Restate the whole of the data below word for word, skipping the images.
[DATA BELOW Boundary: Start]
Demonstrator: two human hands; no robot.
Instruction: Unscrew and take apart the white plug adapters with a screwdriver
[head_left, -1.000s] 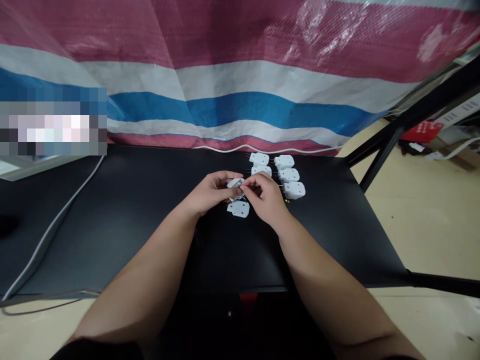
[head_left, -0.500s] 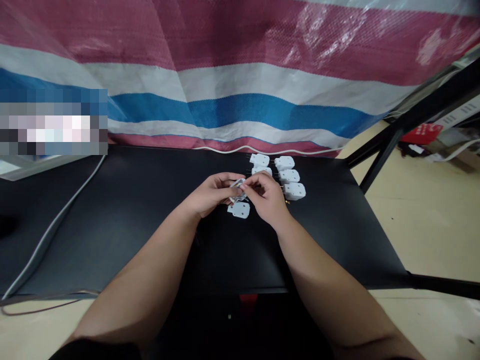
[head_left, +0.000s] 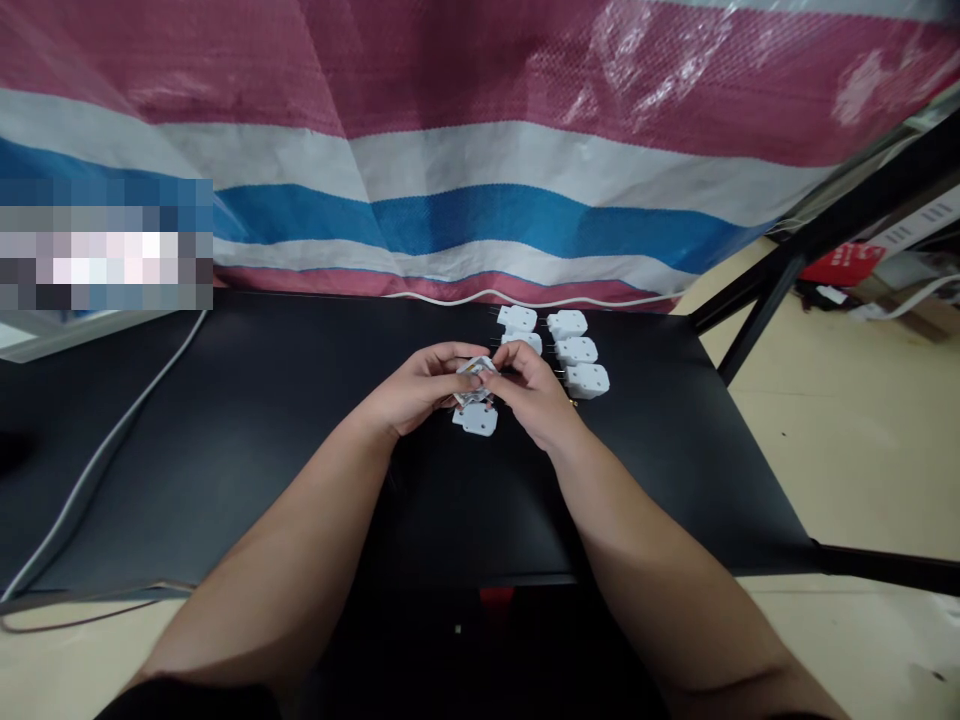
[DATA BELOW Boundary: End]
REPLY TO THE EXERCISE:
Demonstrator: two human hands; no robot.
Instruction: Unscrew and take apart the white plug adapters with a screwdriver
[head_left, -1.000s] 
[head_left, -0.500s] 
[head_left, +0.000s] 

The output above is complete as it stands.